This muffin recipe came from Gordon Ramsay’s Healthy Appetite cookbook. I will admit, I was a bit skeptical at first. This recipe replaces most of the sugar and fat with bananas. And I am not a huge banana fan, especially when baked.
But these muffins were a pleasant surprise! I mean, they taste healthy, and they do have that banana taste, but they are pretty good. And I don’t feel that guilty about eating 2…or 3….or 4 with my coffee.

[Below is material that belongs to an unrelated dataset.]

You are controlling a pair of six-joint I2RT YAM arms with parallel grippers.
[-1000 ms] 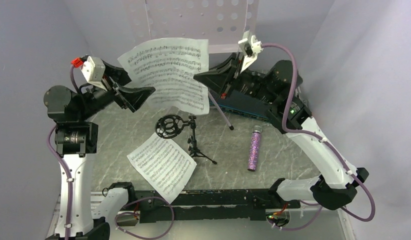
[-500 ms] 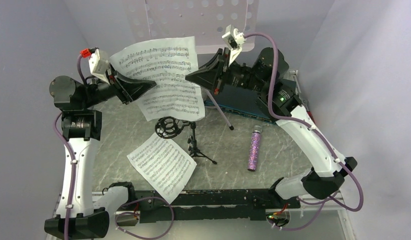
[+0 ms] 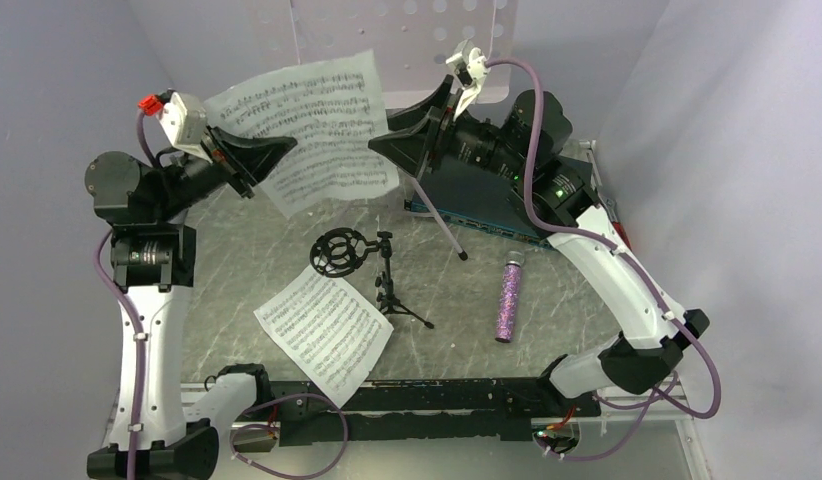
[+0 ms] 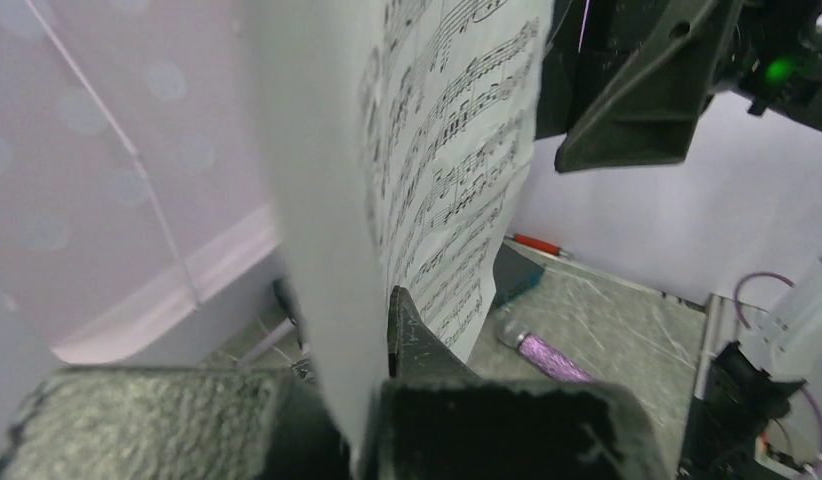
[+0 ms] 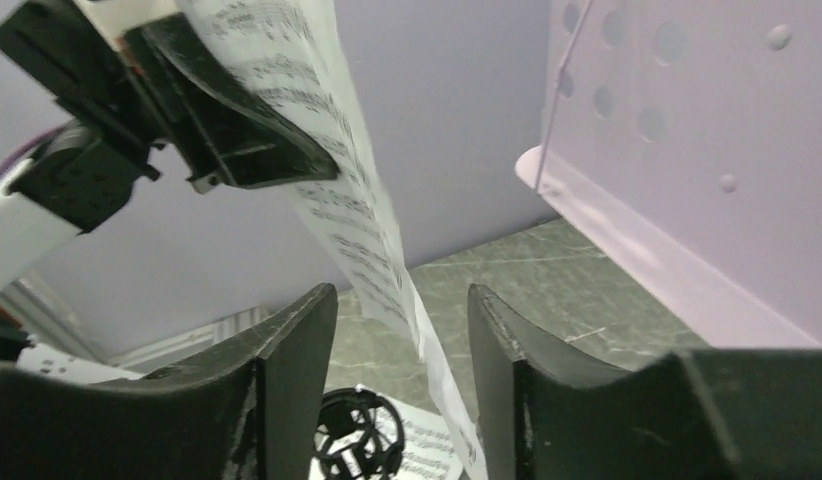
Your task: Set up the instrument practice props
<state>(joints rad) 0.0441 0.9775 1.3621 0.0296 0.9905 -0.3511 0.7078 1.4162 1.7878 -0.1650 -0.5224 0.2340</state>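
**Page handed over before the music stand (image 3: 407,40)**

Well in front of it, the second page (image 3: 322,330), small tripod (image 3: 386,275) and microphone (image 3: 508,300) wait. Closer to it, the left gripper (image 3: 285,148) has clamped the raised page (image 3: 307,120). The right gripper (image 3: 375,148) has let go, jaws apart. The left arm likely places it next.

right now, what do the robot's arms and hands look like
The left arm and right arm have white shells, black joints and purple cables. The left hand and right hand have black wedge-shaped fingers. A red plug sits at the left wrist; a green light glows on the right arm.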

Below is the recipe that I used that is slightly modified from the cookbook version. But only slightly. You should check out Gordon’s book if you like making healthier dishes. He has a lot of good tips and recipes in it.
Whole Wheat Blueberry Muffins
1 ripe banana
1 3/4 cups whole wheat flour
1/2 cup rolled oats
1 1/2 tsp baking powder
1 tsp baking soda
1/2 cup brown sugar
pinch of sea salt
1 1/4 almond milk
1/4 cup Greek yogurt
1 egg, beaten
1/3 cup melted butter
1 cup blueberries, rinsed and drained
1. Heat oven to 350 degrees and line a muffin tin with liners.
2. Peel the banana and mash with a fork in a bowl, set aside.
3. In a large bow, mix the flour, oats, baking powder, baking soda, sugar, and salt.
4. In a smaller bowl or measuring cup, mix together the milk, yogurt, egg, butter, and banana.
5. Make a well in the dry ingredients, pour the wet ingredients into the well. Slowly mix together until just incorporated. Don’t over mix.
6. Add the blueberries, and fold in.
7. Spoon the batter into the prepared muffin tin and bake for 25 to 30 minutes.
8. Remove from the oven and let cool for 5 minutes before eating.